March 9, 2008.
I have a confession to make, and I am not proud of it - sometimes I get stuck, I mean really stuck. I sort of think Twitter is to blame, but le'ts face it - it's me. I get stuck on what to blog about. In fact, I just want to pull my hair out over it.....I sit and think what should I write about. Or worse I have a great post in my head in the shower and get all excited, get out of the shower and totally forget it. These days when we (me) are having to get creative in every aspect of my life with finances my brain is fried when it comes to writing a creative blog post.*
I posted last year on Silicon Valley Mom Blogs and on JPD Mom about what I learned at Blogher '08. I whined, I bitched, I agreed, I disagreed - and I told some amusing tales about what it was like. Not really a huge deal, but I was thrilled just to attend and truth is it did not change my "blog world" or my blog readers at all. After the dust settled I decided I would never ever go to another Blogging Conference. I figured been there done that and got the t-shirt, why should I attend again?

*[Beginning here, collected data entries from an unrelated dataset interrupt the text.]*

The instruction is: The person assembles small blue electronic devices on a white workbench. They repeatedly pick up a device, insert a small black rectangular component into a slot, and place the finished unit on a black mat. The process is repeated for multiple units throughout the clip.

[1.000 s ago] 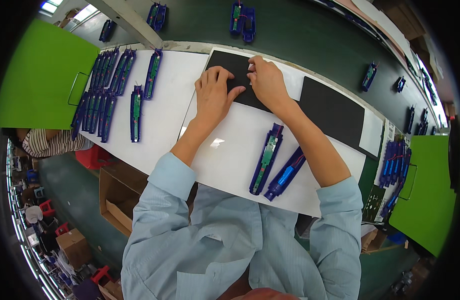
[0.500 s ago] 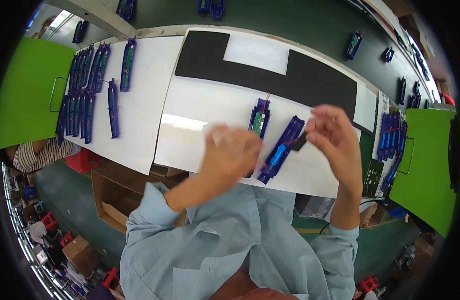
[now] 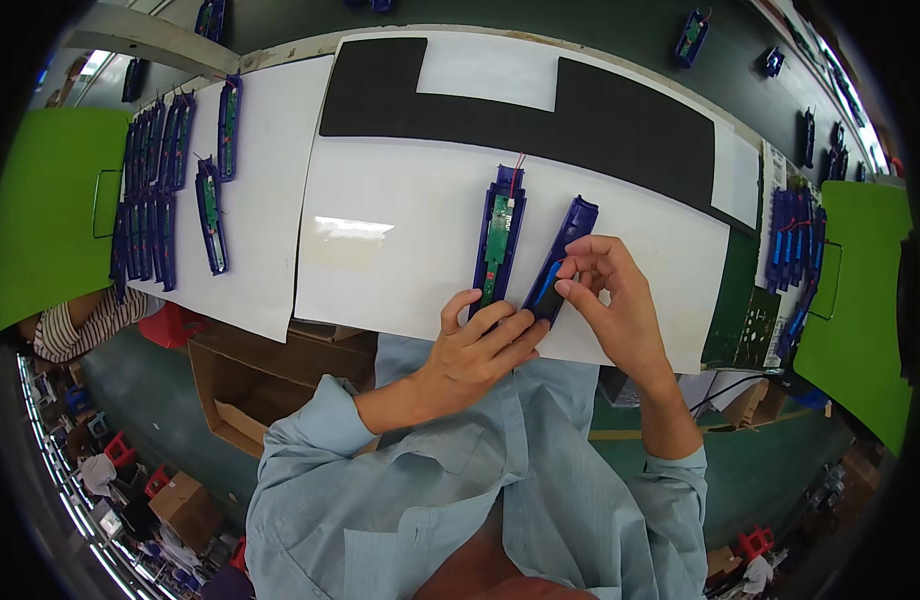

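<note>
Two long dark-blue plastic half-shells lie side by side before me. The left half-shell (image 3: 518,205) holds a green circuit board (image 3: 498,235) with red and black wires at its far end. In the tilted right half-shell (image 3: 574,222) sits a bright-blue battery (image 3: 545,280), partly covered by a small black strip (image 3: 550,302). My right hand (image 3: 615,300) pinches the strip between thumb and fingers at the shell's right side. My left hand (image 3: 480,345) lies across the near ends of both shells, its thumb apart and fingertips touching the right one.
A black notched mat (image 3: 620,140) lies at the back of the white work surface (image 3: 380,280). Rows of similar shells (image 3: 155,240) stand at left beside a green bin (image 3: 55,210); more shells (image 3: 795,240) are at right by another green bin (image 3: 865,300). A cardboard box (image 3: 270,380) sits below.
My left hand has come down and right onto the shells' near ends. The right hand has moved left and nearer, bringing the black strip onto the battery. My view has shifted slightly.
</note>
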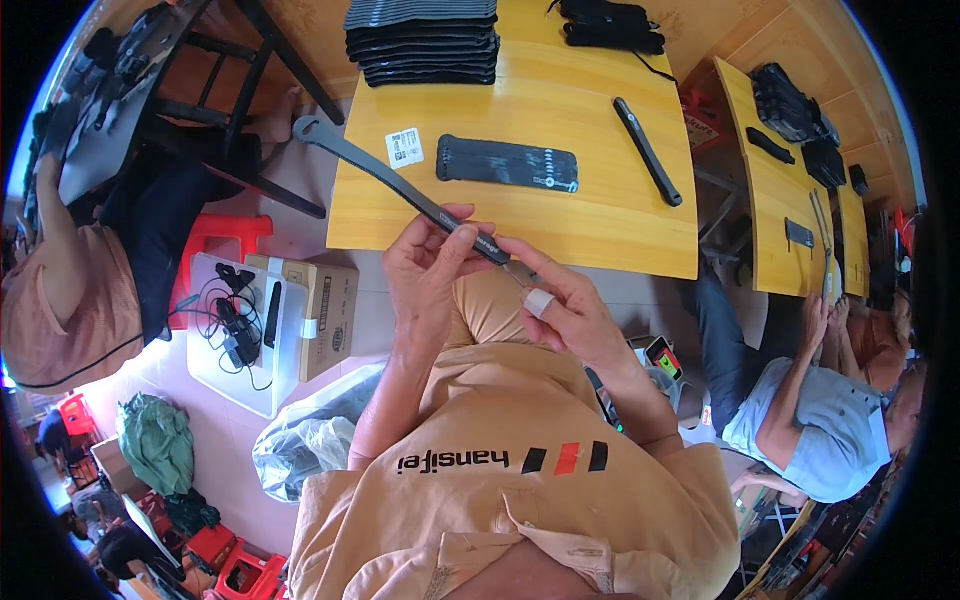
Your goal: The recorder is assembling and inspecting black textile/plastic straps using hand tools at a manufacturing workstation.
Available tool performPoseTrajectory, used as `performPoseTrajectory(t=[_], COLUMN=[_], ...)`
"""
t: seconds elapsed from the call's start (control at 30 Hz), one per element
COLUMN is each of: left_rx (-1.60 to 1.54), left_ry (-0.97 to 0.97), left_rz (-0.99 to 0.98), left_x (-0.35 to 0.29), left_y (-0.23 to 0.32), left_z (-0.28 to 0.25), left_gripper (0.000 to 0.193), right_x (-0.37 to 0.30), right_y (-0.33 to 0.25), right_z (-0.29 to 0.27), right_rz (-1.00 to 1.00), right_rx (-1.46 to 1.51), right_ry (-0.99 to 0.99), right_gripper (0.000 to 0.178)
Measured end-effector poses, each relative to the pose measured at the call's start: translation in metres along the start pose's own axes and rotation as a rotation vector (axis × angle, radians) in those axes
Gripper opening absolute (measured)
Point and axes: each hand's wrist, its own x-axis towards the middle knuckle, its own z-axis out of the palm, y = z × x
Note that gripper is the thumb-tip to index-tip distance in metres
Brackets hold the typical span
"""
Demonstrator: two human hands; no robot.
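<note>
My left hand [430, 275] is closed around a long dark strap [385, 185] with a rounded loop at its far end. The strap slants from the upper left down to my fingers, and pale lettering shows near its lower end. At that end my right hand [568, 310] pinches a thin, slender thing [516, 276], too small to name. White tape [540, 302] wraps one right finger. On the table ahead lie a flat bundle of dark straps [508, 163] and a white printed label [405, 148]. Farther right rests a single dark strap [647, 150], folded narrow.
A tall stack of dark straps [422, 45] stands on the wooden table [600, 235], with black bundles [612, 25] at its far edge. Below left are a white bin of cables [270, 345], a cardboard box [330, 315] and a red stool [225, 232]. People work on both sides.
</note>
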Motion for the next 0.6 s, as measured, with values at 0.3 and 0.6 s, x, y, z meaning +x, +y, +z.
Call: performPoseTrajectory(t=[0.3, 0.6], left_rx=[-0.01, -0.061], left_ry=[0.017, 0.013], left_rz=[0.057, 0.018], left_x=[-0.0018, -0.005], left_y=[-0.0012, -0.0003], left_z=[0.0028, 0.0041], left_gripper=[0.022, 0.022], right_x=[0.0007, -0.0002], right_y=[-0.0003, 0.0003], right_z=[0.0006, 0.004], right_rz=[-0.015, -0.03], right_rx=[-0.016, 0.007], right_ry=[0.01, 0.041], right_gripper=[0.054, 0.053])
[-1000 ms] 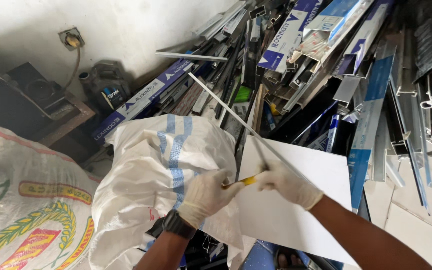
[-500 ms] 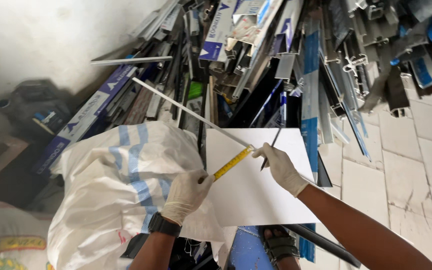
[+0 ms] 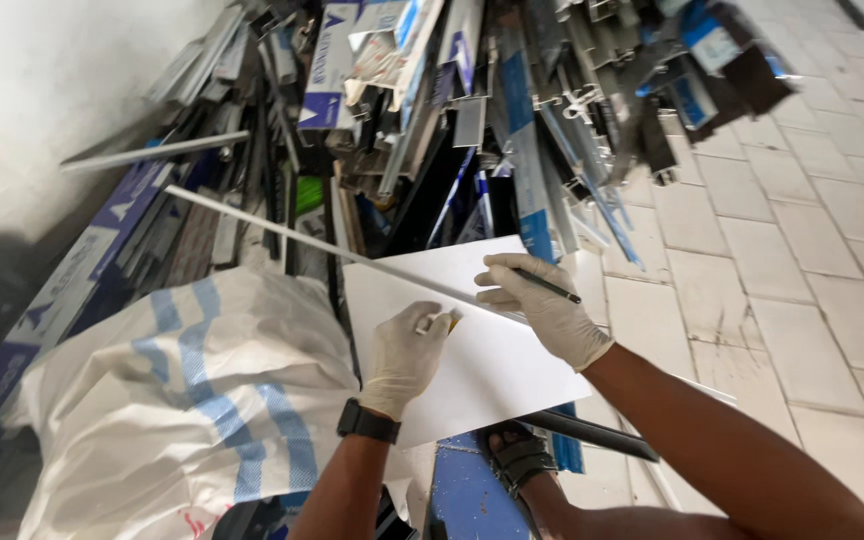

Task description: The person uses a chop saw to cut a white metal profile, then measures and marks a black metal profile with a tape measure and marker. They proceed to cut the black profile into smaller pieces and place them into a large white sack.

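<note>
White sheet [image 3: 482,350] at frame centre, resting tilted across a woven sack [image 3: 182,400] and scrap profiles [image 3: 512,110]. Left hand [image 3: 404,355] gloved, fingers pinching a small yellow-tipped tape end on the sheet. Right hand [image 3: 542,305] gloved, fingers closed around a pencil [image 3: 547,285]. Probably thin, light, stiff, smooth and slippery; best gripped at opposite edges.

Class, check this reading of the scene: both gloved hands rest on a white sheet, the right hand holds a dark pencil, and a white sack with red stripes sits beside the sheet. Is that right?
Not quite. The sack has blue stripes, not red, as the head view shows. The rest stands: both gloved hands rest on the white sheet, the left hand and the right hand, and the right holds a dark pencil.
</note>
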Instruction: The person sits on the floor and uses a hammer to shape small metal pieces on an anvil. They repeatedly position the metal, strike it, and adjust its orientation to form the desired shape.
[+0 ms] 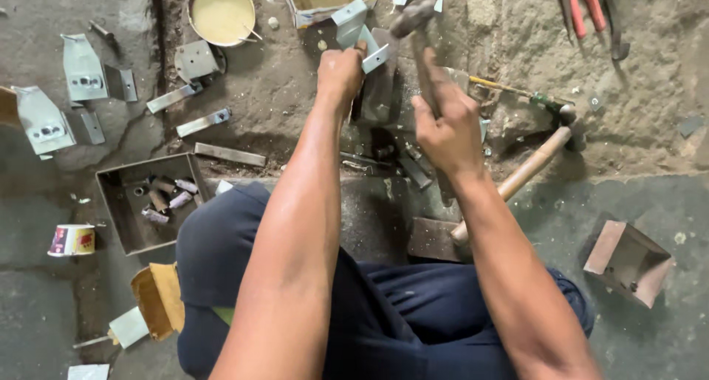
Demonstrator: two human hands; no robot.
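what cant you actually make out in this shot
- Hammer head, head view: blurred, so its shape is unclear.
- Metal bracket: the left hand covers its lower end.
- Hammer handle: mostly hidden inside the right hand.
- Red-handled pliers: cut off by the top edge.
- Small parts in the square tray: too small to identify.

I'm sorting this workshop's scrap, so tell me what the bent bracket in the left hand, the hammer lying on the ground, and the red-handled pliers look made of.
The pale grey bent bracket in the left hand looks like sheet metal, probably galvanised steel: thin, dull sheen, sharp folds. The spare hammer's tan handle looks like bare wood, being matte and rounded, and its head looks like dark metal. The red-handled pliers appear to be dark steel with glossy plastic or rubber grips.
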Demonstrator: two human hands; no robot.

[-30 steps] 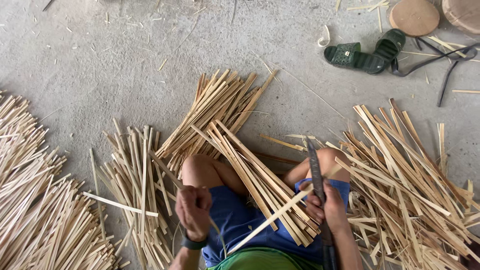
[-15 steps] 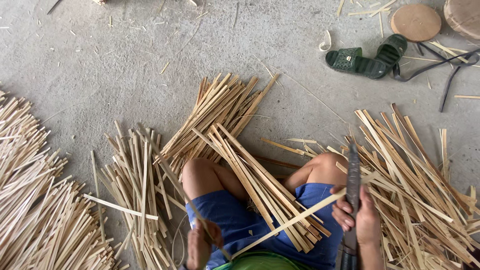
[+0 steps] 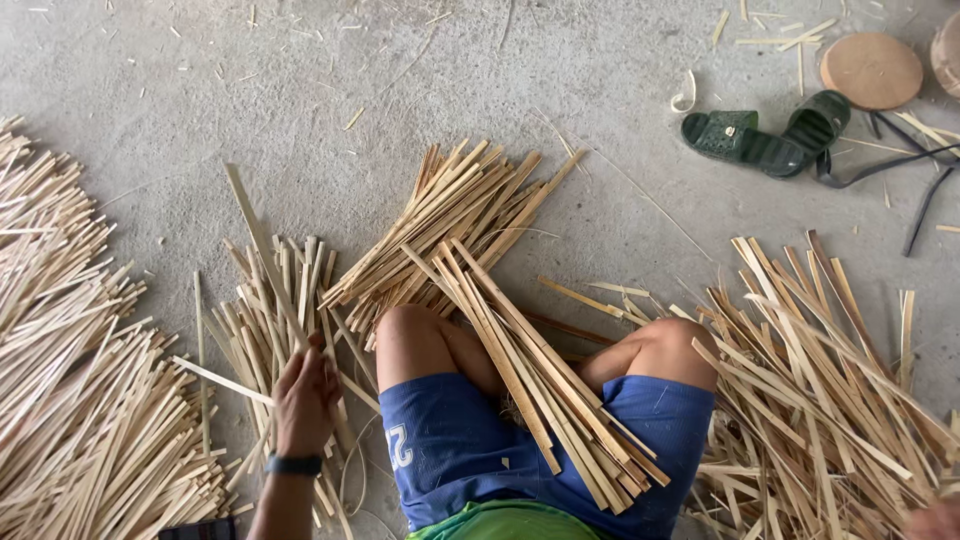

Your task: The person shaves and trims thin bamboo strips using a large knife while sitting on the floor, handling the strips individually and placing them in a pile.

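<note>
Head view: the left hand has its grip closed around one long bamboo strip — the strip slants up and far-left over a small strip pile on the concrete floor. The right hand barely shows at the near right edge; its grip cannot be told. A strip bundle lies across the lap.

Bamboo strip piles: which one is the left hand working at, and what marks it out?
The left hand grips one long strip standing up from the small loose pile beside the left knee, unlike the lap bundle or the bigger heaps.
</note>
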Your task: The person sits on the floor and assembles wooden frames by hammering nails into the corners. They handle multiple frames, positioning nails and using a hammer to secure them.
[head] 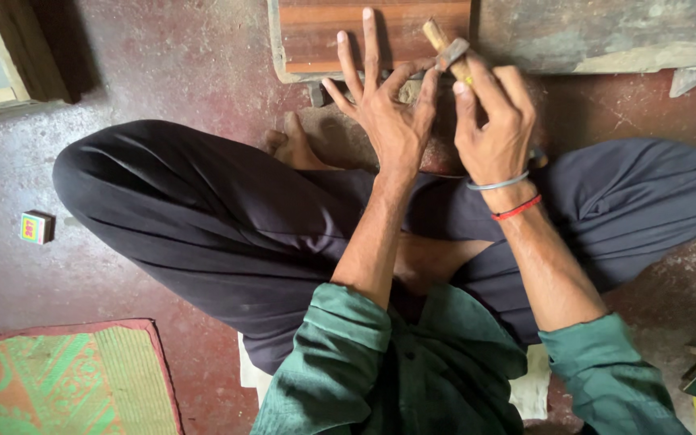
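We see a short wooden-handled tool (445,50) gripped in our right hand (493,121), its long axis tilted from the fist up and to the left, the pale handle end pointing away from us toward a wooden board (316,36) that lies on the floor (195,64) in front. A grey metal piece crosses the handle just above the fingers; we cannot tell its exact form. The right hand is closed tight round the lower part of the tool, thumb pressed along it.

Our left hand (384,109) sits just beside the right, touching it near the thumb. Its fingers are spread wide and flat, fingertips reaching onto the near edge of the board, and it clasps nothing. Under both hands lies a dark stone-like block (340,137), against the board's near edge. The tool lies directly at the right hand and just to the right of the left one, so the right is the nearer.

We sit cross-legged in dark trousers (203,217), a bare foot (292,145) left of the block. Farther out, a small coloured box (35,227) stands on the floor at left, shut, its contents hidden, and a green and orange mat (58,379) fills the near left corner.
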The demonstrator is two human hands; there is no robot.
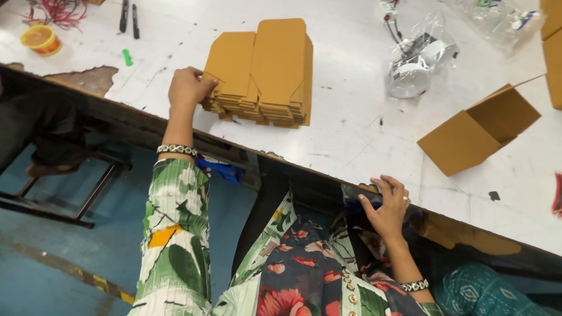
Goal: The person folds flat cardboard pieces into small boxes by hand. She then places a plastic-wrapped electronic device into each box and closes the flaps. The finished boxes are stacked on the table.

If You Can Not Attend - Ask a Friend
Fast-forward to Blissdom earlier this year (last month I think) and a good friend attended. She was a featured Mompreneur type here over a year ago and she posted about the event at Bilingual in the Boonies. I loved her honesty, her advice and her candor. I actually started thinking maybe I would go to Blogher, just maybe. Go over there and read her post and my favorite new quote I would like to have tattooed on my forehead (or at least if someone could write it on my mirror each morning I would be happy. The quote is:
"Don't fall in love with yourself too much. Someone is always better, someone is always less fabulous"
I am almost worried that the quote alone could crush Twitter - you know the whole, "what are you doing?". I am so guilty I almost never write anything other than an announcement about some good news, some press - I mean who is not already sick of hearing about me on Twitter? I am! Everyday I read the tweets of those that I follow, I check who is still following me and um, those that dumped me while I slept...........really, while I sleep I can lose followers, I gain them - I don't know why.
To You I say No Thank You Sir!
I am not attending Surtex, I did not exhibit at this year as I had thought I was going to at least attend. And oh, let's see the bottom fell out of the Economy and well - My company, Jamie's Painting & Design's extra money went bye bye. Not going to Surtex this year.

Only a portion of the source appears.